▶ [Task] Every line below that contains the word "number" must be copied.

%%

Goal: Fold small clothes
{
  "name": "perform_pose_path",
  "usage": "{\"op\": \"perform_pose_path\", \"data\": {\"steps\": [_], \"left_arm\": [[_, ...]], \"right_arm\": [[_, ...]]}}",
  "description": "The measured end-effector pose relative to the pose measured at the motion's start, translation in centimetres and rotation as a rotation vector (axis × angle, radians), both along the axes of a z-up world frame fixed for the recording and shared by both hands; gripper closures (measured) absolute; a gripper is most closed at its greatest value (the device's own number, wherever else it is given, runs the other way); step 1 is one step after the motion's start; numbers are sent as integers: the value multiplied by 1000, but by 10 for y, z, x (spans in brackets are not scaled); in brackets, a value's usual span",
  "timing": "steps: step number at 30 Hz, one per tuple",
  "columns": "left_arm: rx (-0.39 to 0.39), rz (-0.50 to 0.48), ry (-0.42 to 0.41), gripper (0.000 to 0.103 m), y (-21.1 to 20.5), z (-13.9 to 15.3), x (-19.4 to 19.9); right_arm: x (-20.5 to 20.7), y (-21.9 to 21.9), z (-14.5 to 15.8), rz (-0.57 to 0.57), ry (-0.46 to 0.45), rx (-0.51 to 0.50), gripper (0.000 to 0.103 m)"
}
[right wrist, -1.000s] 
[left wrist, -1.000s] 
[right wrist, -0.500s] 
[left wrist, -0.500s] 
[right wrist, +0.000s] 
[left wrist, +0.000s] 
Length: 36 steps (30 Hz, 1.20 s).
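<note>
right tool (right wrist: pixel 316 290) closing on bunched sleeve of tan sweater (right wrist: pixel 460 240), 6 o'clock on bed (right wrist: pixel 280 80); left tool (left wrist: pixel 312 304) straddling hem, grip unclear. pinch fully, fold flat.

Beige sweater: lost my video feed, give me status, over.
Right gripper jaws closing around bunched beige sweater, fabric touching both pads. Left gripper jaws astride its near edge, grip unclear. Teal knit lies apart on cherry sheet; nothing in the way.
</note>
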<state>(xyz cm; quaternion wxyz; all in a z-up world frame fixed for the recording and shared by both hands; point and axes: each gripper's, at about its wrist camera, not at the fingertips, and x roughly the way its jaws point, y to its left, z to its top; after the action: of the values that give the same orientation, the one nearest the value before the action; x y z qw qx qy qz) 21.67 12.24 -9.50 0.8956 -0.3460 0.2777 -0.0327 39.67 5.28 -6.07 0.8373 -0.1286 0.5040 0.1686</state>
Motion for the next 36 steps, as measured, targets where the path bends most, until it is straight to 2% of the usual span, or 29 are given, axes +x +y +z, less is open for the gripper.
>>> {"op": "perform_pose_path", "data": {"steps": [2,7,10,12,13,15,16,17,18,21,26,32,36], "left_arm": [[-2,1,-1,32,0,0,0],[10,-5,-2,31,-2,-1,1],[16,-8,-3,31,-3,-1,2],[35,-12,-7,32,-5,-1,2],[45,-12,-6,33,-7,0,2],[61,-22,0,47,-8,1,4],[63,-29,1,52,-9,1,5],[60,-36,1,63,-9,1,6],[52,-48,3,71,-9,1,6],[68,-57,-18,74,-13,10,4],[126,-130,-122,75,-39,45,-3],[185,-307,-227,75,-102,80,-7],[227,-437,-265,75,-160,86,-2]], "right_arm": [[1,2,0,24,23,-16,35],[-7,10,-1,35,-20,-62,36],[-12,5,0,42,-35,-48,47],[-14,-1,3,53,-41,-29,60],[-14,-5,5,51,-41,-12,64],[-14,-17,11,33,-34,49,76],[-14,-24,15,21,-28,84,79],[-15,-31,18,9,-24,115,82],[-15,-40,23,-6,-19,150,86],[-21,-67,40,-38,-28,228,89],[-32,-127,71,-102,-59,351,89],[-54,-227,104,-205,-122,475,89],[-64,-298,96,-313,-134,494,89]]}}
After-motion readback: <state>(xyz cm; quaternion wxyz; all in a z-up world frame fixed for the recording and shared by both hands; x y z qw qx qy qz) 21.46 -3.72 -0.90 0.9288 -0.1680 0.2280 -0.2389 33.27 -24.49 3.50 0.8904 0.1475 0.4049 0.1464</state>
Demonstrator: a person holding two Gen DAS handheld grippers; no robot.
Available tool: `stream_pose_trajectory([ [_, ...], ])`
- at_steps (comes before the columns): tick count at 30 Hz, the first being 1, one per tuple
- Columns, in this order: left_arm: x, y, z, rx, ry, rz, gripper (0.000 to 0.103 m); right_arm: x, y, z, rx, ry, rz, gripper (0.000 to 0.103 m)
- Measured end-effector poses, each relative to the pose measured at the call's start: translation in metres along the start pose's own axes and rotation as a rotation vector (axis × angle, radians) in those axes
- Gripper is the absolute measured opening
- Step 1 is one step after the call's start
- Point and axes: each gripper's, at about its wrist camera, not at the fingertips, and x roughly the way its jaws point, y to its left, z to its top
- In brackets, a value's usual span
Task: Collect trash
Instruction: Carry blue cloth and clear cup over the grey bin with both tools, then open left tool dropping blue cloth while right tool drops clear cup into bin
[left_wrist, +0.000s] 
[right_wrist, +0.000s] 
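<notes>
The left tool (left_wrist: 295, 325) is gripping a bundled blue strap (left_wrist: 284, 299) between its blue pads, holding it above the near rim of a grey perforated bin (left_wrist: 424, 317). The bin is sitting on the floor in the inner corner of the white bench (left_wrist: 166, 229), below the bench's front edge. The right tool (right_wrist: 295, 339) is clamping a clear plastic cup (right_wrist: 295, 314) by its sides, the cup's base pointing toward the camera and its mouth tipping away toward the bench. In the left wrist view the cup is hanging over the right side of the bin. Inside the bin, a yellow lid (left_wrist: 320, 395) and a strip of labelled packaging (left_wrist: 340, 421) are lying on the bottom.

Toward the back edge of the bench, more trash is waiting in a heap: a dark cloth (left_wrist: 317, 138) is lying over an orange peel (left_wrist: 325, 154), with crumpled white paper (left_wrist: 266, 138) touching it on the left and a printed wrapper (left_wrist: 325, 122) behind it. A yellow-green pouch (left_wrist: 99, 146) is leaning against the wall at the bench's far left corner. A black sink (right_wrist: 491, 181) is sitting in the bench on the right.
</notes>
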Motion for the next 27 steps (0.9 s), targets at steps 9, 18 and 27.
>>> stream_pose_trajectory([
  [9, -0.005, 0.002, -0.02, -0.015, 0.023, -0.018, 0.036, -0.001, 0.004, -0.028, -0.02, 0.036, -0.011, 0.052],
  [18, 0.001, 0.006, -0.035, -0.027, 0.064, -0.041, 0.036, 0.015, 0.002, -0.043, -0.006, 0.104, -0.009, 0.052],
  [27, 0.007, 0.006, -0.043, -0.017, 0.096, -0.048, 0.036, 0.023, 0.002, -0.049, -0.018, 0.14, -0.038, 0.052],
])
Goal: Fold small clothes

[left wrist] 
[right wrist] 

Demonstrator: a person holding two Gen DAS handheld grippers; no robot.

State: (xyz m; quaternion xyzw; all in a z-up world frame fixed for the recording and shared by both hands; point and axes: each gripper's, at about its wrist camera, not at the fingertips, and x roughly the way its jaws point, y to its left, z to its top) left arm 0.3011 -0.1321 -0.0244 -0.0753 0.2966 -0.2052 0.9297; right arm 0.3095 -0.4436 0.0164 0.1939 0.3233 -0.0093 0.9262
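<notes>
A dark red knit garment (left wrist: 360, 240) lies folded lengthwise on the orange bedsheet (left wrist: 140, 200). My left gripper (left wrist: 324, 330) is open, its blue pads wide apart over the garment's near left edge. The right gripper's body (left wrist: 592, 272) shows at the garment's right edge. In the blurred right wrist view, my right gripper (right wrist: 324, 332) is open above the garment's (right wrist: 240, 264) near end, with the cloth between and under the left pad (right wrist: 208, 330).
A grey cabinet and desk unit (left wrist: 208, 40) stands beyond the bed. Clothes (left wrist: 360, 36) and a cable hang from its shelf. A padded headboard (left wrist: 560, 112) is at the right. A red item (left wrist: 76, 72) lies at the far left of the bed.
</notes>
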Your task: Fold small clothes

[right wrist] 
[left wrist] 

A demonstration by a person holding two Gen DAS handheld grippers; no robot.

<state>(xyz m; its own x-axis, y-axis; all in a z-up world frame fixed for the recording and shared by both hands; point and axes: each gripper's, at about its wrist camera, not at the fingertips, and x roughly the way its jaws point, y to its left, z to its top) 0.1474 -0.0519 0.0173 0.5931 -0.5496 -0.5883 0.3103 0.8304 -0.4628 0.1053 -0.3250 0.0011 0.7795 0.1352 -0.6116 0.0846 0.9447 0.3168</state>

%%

▶ [Response to the task]
  "description": "The measured end-effector pose relative to the pose measured at the motion's start, translation in centimetres and rotation as a rotation vector (axis × angle, radians), both along the axes of a z-up world frame fixed for the recording and shared by both hands; gripper closures (measured) absolute; a gripper is most closed at its greatest value (the device's own number, wherever else it is given, runs the other way); step 1 is one step after the motion's start; numbers are sent as integers: the value multiplied by 1000, but by 10 for y, z, x (spans in brackets are not scaled); in brackets, a value's usual span",
  "timing": "steps: step number at 30 Hz, one per tuple",

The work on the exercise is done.